Кристина вернулась, поставила на стол тарелочку, на которой позванивали две маленькие рюмки с ликером.
Андрюс отрицательно помотал головой:
— Не надо алколя. Пусть не будет его между нами.
Кристина оперлась о его плечо, прижалась подбородком к макушке.
— Одну я уже выпила в кухне. Для храбрости. Расскажи, Андрюс, как же выглядит та «настоящая» жизнь.
— Детям до шестнадцати запрещается.
— А старым девам?
— Кончай, Криста...— Его рука коснулась талии Кристины, гибкой и упругой, словно выточенной из дерева.— Это только жертва богу удовольствий и развлечений. Огромная казарма с величественным фасадом и забитыми окнами, а внутри — мусор и шныряющие крысы.
— Гм... Так как же ты о ней пишешь? — Легким движением она отвела с талии руку Андрюса и снова села напротив него, подперев кулачками подбородок.
— Шарю на стыках. Не понимаешь? Найдешь щель, где можно поговорить по-человечески, и вкалываешь до седьмого пота, пока что-то из себя не вымучишь... Ищешь в людях добро, а с тебя спрашивают голую идею. Почему хорошо работающий и неворующий человек уже считается героем?
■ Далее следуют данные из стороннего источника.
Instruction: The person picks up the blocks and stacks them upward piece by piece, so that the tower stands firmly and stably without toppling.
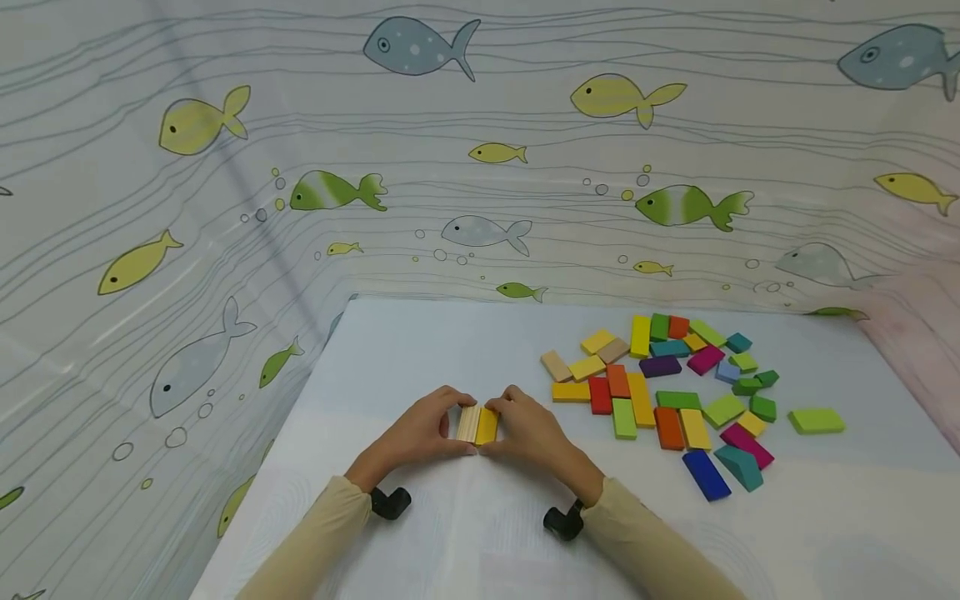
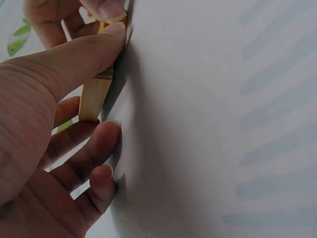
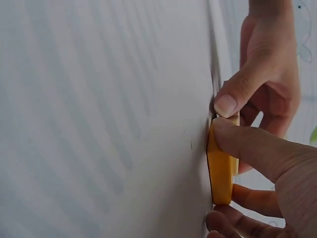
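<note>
**Pinching side by side, at 6 o'clock from centre**

Pinches a pale wooden piece with the left hand, thumb at the 6 o'clock end, fingers at the 12. Grips one yellow block the same way with the right hand. Shows fine lines along the pale wooden piece; cannot tell whether one block or several. Aligned, long axis beside long axis, nearly from 6 to 12 o'clock, tipped slightly toward 1. Set on the white table.

Spread from 2 to just past 3 o'clock of the hands: about thirty-two loose blocks, including one purple block, one dark blue block and two magenta blocks. Outermost, at 3: one lime block.

Worn at the wrists: two black devices. Printed on the curtain, at 10 and 2 o'clock: two striped green fish.
</note>
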The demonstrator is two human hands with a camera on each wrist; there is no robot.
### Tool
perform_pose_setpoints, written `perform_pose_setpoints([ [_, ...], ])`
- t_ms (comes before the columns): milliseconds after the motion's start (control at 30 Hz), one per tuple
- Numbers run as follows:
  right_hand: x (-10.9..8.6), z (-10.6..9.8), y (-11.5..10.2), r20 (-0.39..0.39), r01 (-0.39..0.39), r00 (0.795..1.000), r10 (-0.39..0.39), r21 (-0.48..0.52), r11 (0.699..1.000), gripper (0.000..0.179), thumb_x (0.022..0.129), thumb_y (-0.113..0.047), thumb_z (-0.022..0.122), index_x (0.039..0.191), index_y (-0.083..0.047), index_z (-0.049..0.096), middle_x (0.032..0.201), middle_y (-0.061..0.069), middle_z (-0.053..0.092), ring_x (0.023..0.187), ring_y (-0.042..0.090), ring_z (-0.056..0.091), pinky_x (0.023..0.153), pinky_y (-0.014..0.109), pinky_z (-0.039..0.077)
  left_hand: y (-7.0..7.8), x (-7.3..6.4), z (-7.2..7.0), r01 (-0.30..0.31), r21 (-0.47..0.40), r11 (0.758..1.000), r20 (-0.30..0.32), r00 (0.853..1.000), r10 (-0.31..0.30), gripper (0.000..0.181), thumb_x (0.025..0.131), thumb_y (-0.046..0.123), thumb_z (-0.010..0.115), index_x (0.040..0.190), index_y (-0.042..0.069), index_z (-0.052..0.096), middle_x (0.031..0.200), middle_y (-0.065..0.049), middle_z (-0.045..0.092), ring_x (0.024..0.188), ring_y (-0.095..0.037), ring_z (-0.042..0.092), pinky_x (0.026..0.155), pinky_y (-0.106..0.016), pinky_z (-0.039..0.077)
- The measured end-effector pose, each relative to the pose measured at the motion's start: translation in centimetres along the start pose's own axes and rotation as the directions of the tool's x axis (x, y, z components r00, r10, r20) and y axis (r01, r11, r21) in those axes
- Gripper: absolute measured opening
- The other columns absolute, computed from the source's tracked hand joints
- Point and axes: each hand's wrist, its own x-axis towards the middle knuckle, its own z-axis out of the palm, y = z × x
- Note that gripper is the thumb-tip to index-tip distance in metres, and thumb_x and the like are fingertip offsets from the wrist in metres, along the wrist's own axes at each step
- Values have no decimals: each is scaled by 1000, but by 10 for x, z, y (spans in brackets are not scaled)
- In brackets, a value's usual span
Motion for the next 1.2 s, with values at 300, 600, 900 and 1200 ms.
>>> perform_pose_setpoints([
  [300,0,-3,-1,22,10,1000,-10,2,1000,75,78,-50,89,134,-6,67,123,7,62,101,20,63,86,37,56,2,2,2,12,8,1000,39,999,-13,70,82,44,87,140,15,61,127,0,55,72,-9,51,67,-27,48],
  [600,-14,-39,32,-49,-102,993,107,88,991,50,85,-28,87,129,-12,71,119,9,67,96,21,62,84,38,56,-3,5,7,27,17,999,36,999,-28,66,83,46,86,139,22,61,123,5,52,74,-8,51,69,-26,49],
  [900,-22,-65,67,-92,-276,958,273,-24,961,40,90,-21,82,126,-6,73,107,13,58,84,23,55,80,38,55,-9,5,5,43,-9,999,26,999,-43,65,83,43,87,137,20,61,123,3,52,74,-9,52,68,-26,49],
  [1200,-30,-66,75,82,-278,958,274,52,959,60,89,-27,83,143,-11,60,89,4,61,81,20,56,72,34,53,-13,9,9,12,-62,998,39,999,-10,69,82,40,88,141,17,59,124,0,51,74,-10,50,67,-26,48],
])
— Бедный ты, бедный. С меня ведь тоже требуют. Помпезных отчетов об идейном воспитании, о внеклассной работе... А я вот недавно конкурс изобрела на лучший скворечник. И что ты думаешь? Штук сто натащили! Правда, были потом и жалобы, и даже политические обвинения. Но все позади. Главное, что ребята об этом будут помнить.
— А премия победителям?
— Двадцать человек в Вильнюс свозила на «Синюю птицу». На свои кровные.
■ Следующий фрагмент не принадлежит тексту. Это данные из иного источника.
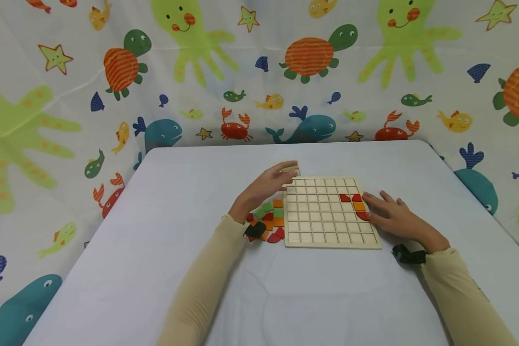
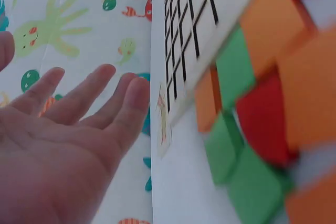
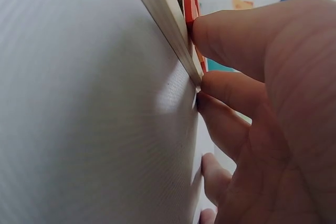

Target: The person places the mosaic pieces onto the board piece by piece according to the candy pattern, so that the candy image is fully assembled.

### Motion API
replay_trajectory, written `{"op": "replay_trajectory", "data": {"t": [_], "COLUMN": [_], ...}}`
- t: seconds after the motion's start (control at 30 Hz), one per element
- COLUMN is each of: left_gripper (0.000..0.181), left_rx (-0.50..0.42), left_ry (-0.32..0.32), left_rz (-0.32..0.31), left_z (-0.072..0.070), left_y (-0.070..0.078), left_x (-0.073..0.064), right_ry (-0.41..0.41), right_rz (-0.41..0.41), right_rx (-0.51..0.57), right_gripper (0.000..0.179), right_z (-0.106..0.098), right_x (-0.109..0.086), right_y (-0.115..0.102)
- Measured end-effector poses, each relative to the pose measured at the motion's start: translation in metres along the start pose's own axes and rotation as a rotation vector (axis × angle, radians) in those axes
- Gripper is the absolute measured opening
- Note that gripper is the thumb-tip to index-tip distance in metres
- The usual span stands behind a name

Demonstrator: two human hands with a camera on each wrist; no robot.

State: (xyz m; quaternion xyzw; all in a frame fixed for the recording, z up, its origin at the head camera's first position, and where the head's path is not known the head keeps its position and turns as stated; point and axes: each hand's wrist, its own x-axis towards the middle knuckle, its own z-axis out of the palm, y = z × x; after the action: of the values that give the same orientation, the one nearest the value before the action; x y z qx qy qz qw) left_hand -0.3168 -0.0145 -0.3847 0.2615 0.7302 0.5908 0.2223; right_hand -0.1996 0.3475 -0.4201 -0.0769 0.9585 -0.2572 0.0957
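In the head view, we saw a square pale-wood gridded board (image 1: 317, 237) lying flat between both hands, with white tabletop (image 1: 177, 202) extending beyond its near and far edges. Flat red, orange and green geometric pieces (image 1: 269, 224) crowded its left edge, narrowing the room there; three curved red pieces (image 1: 345, 198) and an orange square piece (image 1: 359, 206) lay near its right edge. The left hand (image 1: 267, 185) reached over the far-left corner; the right hand (image 1: 393, 217) lay along the right edge.

In the left wrist view, we saw a small printed card (image 2: 164, 121) beyond the board's corner. The left hand's fingers were extended and apart, palm showing.

In the right wrist view, the thumb was at a red piece by the board's edge, its pressure unclear to us; the forefinger met the corner, grip apart.
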Motion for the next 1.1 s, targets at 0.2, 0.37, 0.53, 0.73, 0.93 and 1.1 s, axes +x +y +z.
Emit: {"op": "replay_trajectory", "data": {"t": [0.2,0.37,0.53,0.73,0.93,1.1], "left_gripper": [0.055,0.054,0.052,0.045,0.039,0.035], "left_rx": [0.028,0.103,0.205,0.307,0.429,0.486], "left_ry": [0.103,0.131,0.137,0.124,0.112,0.08], "left_rz": [-0.043,-0.101,-0.182,-0.266,-0.316,-0.339], "left_z": [-0.021,-0.031,-0.036,-0.039,-0.038,-0.036], "left_y": [-0.006,-0.01,-0.013,-0.019,-0.023,-0.023], "left_x": [-0.025,-0.034,-0.037,-0.036,-0.036,-0.036], "right_ry": [-0.004,-0.008,-0.013,-0.013,-0.003,0.001], "right_rz": [0.002,0.003,0.011,-0.001,-0.013,-0.014], "right_rx": [0.01,0.029,0.032,0.029,0.01,-0.002], "right_gripper": [0.072,0.072,0.073,0.069,0.065,0.064], "right_z": [-0.001,0.0,0.002,0.001,0.0,0.0], "right_x": [-0.002,-0.002,-0.003,-0.001,0.0,0.0], "right_y": [0.003,0.006,0.006,0.004,0.004,0.004]}}
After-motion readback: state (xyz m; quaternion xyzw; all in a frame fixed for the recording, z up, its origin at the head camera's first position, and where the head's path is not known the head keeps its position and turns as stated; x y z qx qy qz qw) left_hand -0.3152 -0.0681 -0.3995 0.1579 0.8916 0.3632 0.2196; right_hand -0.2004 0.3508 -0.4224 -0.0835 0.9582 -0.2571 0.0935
— Обязательно напишу. Скворечники и «Синяя птица» за свой счет.
— Не напишешь.— Пальцы Кристины потянулись по столу к его руке и замерли на полпути.— Шаришь на стыках... Страх и ложь — вот норма твоей жизни.
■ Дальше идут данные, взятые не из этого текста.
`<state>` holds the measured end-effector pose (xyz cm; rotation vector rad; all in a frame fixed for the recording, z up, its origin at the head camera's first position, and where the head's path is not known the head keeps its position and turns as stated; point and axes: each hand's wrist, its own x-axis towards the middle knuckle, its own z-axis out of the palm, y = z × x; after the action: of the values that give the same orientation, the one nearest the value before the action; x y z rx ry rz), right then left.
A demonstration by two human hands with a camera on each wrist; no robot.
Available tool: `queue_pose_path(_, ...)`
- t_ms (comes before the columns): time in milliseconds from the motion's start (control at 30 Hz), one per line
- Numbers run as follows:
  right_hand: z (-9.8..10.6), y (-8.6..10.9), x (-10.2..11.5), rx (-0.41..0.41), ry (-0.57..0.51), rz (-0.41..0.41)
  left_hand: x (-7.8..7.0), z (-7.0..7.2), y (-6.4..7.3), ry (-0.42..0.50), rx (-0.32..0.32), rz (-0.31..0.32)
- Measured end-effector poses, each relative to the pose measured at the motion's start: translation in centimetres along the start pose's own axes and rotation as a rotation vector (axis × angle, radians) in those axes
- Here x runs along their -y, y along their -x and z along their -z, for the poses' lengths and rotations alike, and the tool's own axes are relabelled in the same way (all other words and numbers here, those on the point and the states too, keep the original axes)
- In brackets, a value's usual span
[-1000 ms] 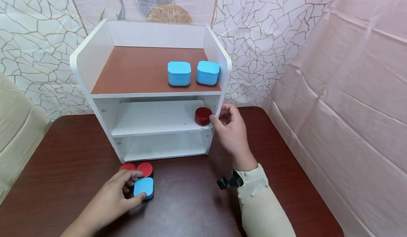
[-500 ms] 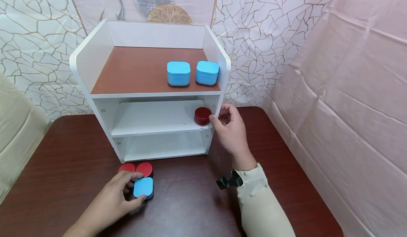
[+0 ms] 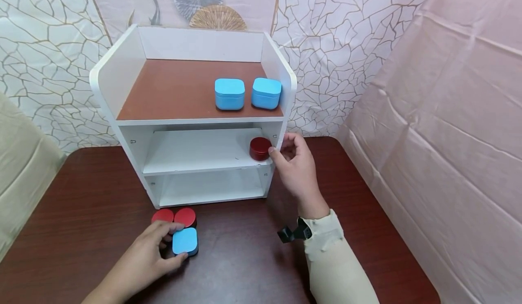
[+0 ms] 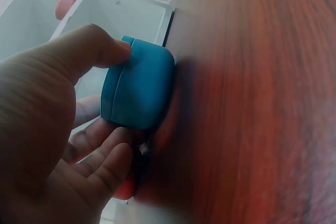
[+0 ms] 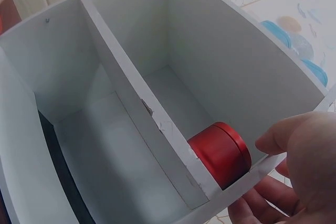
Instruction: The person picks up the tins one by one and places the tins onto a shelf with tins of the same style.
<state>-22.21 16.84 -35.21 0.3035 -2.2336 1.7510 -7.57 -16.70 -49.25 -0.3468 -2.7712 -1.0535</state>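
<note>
My left hand (image 3: 147,255) holds a blue rounded-square tin (image 3: 185,240) at the table's front left, thumb on its near side and fingers on the far side. In the left wrist view the blue tin (image 4: 140,85) sits between thumb and fingers. Just behind it stand two round red tins (image 3: 185,216), (image 3: 163,214), partly covered by the fingers. My right hand (image 3: 299,172) grips the right side panel of a white shelf unit (image 3: 185,150), thumb at its front edge. Close to that thumb, a dark red round tin (image 3: 260,149) rests at the right end of the middle shelf.
Two blue tins (image 3: 229,94), (image 3: 266,94) stand at the right of the brown top shelf (image 3: 175,86). Below the middle shelf is a white bottom compartment (image 3: 212,188). The dark wooden table (image 3: 240,254) spreads around the unit, with fabric hangings (image 3: 428,127) at the sides.
The blue tin under my left hand has shifted very slightly. My right hand stays on the side panel, and the other tins stand where they were.
</note>
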Motion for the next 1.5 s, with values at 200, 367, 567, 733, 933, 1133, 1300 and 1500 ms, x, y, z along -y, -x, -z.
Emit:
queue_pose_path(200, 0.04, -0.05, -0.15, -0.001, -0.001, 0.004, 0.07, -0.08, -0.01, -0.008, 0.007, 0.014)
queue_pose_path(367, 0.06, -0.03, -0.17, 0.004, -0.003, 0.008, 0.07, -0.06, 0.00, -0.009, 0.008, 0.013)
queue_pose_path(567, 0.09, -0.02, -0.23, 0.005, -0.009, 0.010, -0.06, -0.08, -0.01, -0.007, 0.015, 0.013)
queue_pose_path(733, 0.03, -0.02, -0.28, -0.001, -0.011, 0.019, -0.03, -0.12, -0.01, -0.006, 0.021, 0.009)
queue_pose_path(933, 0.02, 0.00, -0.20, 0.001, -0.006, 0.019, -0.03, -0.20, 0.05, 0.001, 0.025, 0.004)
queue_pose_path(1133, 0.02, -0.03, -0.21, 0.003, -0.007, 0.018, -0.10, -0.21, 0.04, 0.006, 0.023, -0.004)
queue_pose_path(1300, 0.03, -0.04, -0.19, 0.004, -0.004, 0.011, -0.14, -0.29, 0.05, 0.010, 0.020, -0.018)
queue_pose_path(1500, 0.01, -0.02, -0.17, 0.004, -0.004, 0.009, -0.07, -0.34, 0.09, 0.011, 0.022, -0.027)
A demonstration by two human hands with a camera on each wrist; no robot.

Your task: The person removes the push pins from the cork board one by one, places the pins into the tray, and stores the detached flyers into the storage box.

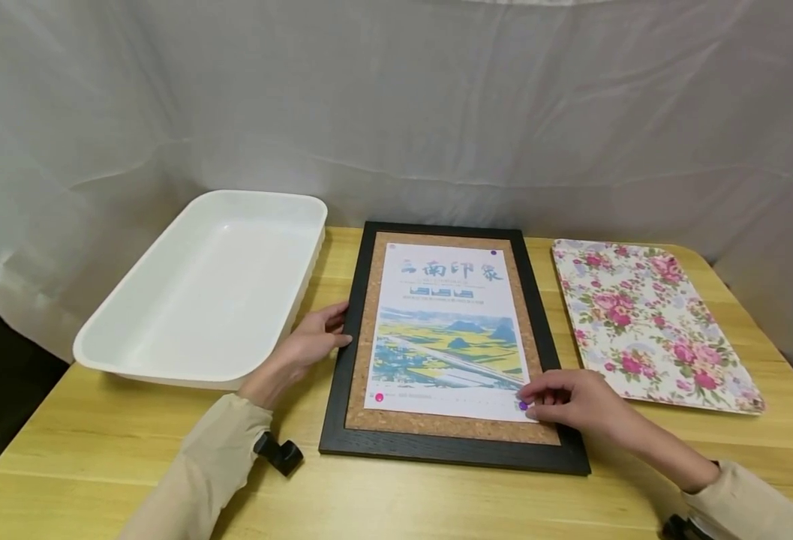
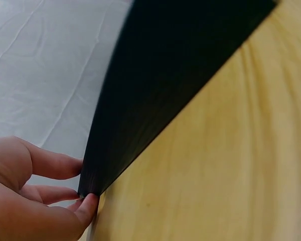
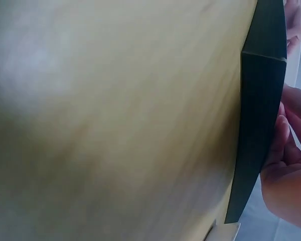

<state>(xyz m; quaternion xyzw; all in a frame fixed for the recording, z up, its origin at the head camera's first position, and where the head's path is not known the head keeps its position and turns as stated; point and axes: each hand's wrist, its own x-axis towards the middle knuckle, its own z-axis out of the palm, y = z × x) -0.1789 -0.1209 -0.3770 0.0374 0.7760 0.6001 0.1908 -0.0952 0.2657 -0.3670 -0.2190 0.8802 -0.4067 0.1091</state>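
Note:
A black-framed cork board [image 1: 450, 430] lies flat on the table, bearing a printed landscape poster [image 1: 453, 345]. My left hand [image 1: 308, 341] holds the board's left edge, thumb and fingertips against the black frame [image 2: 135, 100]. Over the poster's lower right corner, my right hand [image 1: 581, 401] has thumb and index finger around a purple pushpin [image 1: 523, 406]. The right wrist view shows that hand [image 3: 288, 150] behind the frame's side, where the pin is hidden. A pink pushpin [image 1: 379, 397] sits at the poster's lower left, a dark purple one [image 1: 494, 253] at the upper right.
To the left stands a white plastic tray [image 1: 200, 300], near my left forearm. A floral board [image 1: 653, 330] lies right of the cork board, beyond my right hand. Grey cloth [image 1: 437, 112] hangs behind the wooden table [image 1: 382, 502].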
«Страх и ложь» — зазвенело в ушах, Андрюс поспешно раздавил в блюдечке окурок, словно собирался сразу же броситься вон отсюда. Но тут же отошел: не может Кристина знать, что повторила его собственные слова, когда-то адресованные Алексасу. Только что с того? Те слова были смело брошены в лицо, но не запечатлелись в сознании, а Кристина словами не швырялась, она жила последовательно и просто, без лозунгов, без фокусов. И теперь сказала совершенно спокойно, словно о мертвом говорила. Может, у нее нечаянно вырвалось, может, не только меня имела в виду, а все разочарования, постигшие ее за это время?..
Нет, пустое, переросла она меня, подумал Андрюс, а может, осталась прежней, просто я сам скатился вниз, расшатались мои скрепы и убеждения. Откуда в ней эта твердость, неужели два года могли что-то прибавить? Впрочем, Барейшис, не доискивайся, не имеешь ты на это права, даже если школа ее чувств не ограничилась одним тобою.
— Слушать больно.— Андрюс накрыл ладонью ее руку.— Не думай, что обстоятельства уже сломали меня. Я ни от кого не завишу и смелый, как сто чертей!